One among many, because not all or not even most of the many and diverse works that can be seen in this town taken by the Havana Biennial, is distinguished by its complete lack of conceptuality. With no rhetorical juggling, without penalties and with lots and lots of glory, without covering the shame, with unbridled humor and lucid brazenness, it toured half of the capital in full sun, to be seen by neighbors, passersby and anyone who wanted to see it, from El Vedado to La Cabaña fortress.
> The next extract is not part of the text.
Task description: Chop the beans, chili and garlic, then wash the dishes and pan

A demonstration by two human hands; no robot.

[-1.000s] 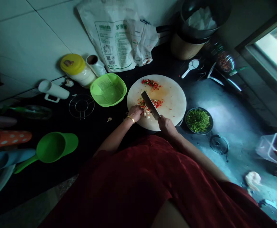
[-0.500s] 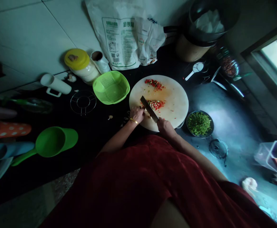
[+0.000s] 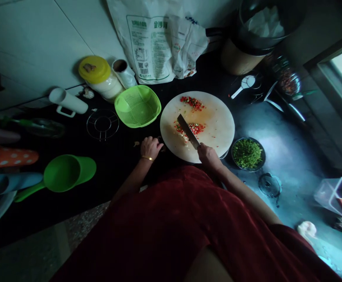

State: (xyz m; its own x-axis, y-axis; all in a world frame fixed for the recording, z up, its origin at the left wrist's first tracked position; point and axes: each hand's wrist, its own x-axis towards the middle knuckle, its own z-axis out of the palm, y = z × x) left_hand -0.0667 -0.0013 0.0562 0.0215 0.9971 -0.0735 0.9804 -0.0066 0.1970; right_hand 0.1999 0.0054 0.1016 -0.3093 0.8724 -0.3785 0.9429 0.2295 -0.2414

Suddenly I was there, in midst of Aquelarre event. I was accompanied by my old cell phone which, fortunately, still takes me out of some troubles and even takes photos. In front of me, with outrageous brazenness, there was a Willys jeep, ridiculously painted, which front bumper said: “I was a Willys, now I am a Lada”.
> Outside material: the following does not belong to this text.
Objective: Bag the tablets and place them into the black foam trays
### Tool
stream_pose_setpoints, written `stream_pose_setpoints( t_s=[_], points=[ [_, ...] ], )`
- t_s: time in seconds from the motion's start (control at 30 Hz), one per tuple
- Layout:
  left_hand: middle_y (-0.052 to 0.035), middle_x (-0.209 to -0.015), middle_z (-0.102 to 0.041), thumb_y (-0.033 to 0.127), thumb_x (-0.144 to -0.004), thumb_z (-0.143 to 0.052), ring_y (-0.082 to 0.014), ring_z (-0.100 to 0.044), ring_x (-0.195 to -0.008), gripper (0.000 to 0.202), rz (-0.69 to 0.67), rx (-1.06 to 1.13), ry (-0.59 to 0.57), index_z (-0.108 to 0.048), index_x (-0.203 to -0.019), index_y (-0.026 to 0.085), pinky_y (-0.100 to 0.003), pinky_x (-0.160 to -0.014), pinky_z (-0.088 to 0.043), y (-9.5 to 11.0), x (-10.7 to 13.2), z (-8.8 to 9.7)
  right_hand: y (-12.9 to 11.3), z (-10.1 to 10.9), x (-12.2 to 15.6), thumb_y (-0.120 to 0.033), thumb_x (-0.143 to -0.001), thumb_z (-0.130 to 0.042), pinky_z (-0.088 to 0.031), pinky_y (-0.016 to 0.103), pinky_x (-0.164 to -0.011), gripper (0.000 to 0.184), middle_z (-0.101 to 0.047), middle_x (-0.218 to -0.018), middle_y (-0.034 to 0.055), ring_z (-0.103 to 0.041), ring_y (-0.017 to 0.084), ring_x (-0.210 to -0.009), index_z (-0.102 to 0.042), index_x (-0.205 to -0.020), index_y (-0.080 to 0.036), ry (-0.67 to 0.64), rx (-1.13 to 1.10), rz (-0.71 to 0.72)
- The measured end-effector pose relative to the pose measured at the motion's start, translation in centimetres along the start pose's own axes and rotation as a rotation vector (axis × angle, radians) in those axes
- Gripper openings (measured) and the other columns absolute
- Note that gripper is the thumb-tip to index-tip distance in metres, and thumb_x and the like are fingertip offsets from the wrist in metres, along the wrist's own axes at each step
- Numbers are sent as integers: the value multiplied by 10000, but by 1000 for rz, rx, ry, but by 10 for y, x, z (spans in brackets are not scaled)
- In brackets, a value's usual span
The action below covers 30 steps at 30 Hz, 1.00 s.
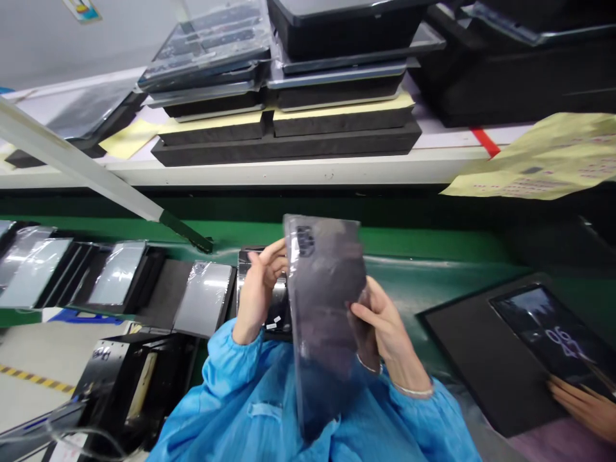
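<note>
Both my hands hold up a dark flat device sealed in a clear plastic bag (323,308), standing on end above the green belt (423,247). My left hand (257,292) is closed, fingers pinching the bag's upper left edge. My right hand (385,330) is closed on the bag's right edge, thumb on the front; thin bracelets circle that wrist. Blue sleeves cover both arms. Behind the bag another wrapped device (276,308) lies on the belt, mostly hidden.
Several wrapped devices (205,298) on black trays line the belt to the left. A shelf above carries stacked black trays (289,122) and a yellow sheet (543,160). At lower right, another person's hand (584,401) touches a lit tablet (553,337) on a black pad.
</note>
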<state>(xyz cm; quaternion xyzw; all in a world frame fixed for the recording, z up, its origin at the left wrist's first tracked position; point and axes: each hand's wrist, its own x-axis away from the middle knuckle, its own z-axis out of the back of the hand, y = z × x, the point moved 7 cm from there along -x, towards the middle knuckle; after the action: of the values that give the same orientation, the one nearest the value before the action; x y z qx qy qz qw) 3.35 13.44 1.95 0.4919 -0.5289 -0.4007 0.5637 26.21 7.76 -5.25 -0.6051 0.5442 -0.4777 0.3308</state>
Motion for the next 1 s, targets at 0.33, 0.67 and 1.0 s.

That, just that detail, and right at this minute, with the sudden winds affecting this island without previous forecast from the day of San Lazaro, is a warning, an alert, a profound, angry , hard and fleshless statement to those who can read behind the words. They are only four words, but for once the visual equation is defeated and those four words say more, much more, than one million colorful snapshots.
Countless scarecrows hung from the Willys (sorry, I meant the Lada), including dark butterflies, golden ghosts, spectres resurrected when the night ends, demons with wings, blue officials of the shades, angels of death, thirsty satyrs, soulless daubs. They were laughing, rejoicing. There is nothing to celebrate, but they are already celebrating.
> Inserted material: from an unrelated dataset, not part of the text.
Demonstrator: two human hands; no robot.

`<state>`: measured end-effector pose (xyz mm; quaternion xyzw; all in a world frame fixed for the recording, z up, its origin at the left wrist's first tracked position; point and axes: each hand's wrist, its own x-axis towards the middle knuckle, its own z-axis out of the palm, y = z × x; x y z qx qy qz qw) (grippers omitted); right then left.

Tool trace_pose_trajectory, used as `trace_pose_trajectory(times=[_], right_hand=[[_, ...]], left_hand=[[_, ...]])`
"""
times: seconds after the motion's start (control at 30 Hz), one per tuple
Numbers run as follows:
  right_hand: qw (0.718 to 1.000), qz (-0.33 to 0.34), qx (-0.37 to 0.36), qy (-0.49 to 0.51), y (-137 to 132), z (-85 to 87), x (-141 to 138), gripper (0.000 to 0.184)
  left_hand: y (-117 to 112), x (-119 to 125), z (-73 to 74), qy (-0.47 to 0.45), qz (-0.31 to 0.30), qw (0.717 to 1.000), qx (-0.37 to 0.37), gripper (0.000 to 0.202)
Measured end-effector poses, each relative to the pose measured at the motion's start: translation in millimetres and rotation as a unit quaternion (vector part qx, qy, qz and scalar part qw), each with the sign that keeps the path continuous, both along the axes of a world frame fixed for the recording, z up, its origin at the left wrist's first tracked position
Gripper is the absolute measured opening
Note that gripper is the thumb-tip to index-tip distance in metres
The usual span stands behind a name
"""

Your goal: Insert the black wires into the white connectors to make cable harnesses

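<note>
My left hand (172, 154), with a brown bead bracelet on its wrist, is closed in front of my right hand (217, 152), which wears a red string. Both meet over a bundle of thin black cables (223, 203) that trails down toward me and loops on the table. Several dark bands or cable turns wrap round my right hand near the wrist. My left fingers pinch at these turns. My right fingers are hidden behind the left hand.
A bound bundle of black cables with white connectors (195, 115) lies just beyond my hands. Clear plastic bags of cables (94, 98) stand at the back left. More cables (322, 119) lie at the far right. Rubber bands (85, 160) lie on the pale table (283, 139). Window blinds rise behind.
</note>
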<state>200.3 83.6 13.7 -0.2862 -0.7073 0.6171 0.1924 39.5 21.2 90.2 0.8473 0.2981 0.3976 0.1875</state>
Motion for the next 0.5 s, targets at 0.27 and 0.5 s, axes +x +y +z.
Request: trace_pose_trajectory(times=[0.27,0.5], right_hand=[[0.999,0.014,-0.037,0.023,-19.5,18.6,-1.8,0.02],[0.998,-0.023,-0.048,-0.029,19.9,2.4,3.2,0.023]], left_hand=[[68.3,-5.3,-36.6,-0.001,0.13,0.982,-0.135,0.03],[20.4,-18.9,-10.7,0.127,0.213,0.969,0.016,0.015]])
A very black coffin full of white crosses was attached to the jeep, at its top. The mortuary box was labelled in very yellow letters, on all its four sides said in Spanish: bloqueo; in English: blockade. It does say “embargo”, that misleading euphemism that neither costs saying it nor says anything. It said “blockade” with all the letters which is not the same, nor is equally suffered.
The occupants of the hopeful Lada were advancing the funeral of the blockade; they were touching it with their own desire. Now that when you suddenly look out the window and, where it never was, where it was unthinkable, see another flag besides mine, now when so many works of many artists speak of peace, tolerance and nothing else, this jeep with all its demons seems a profanity. This jeep gives priority to the vital question, the human question. It does not carry a formal gloating, does not play at being “polite” and speaks frankly.
Then I saw the artist in the middle of everything, come out of nowhere. It was, is, Alberto Lescay, checking his work finally ready, before giving the signal to start. After his voice, the jeep went to tour Havana, and in four steps I was with Lescay, introducing myself to him, nervous and grateful that someone, he, for me, and for many, him to say a word. When he saw me, he stared at me with a look that came from far away, as if he were looking at me from the other side of the Atlantic. I had only one question for him: Master, why, now that it seems that things will change between Cuba and the United States, and now that so many of these works deal with this subject but only from the joy and celebration, do you have just launched such a specific claim?
Then he replied: “Because while there is time, it is important to incorporate at least one second for that demon to be over.”
I thanked him, turned around and walked away smiling. The funeral of the blockade had begun to tour Havana.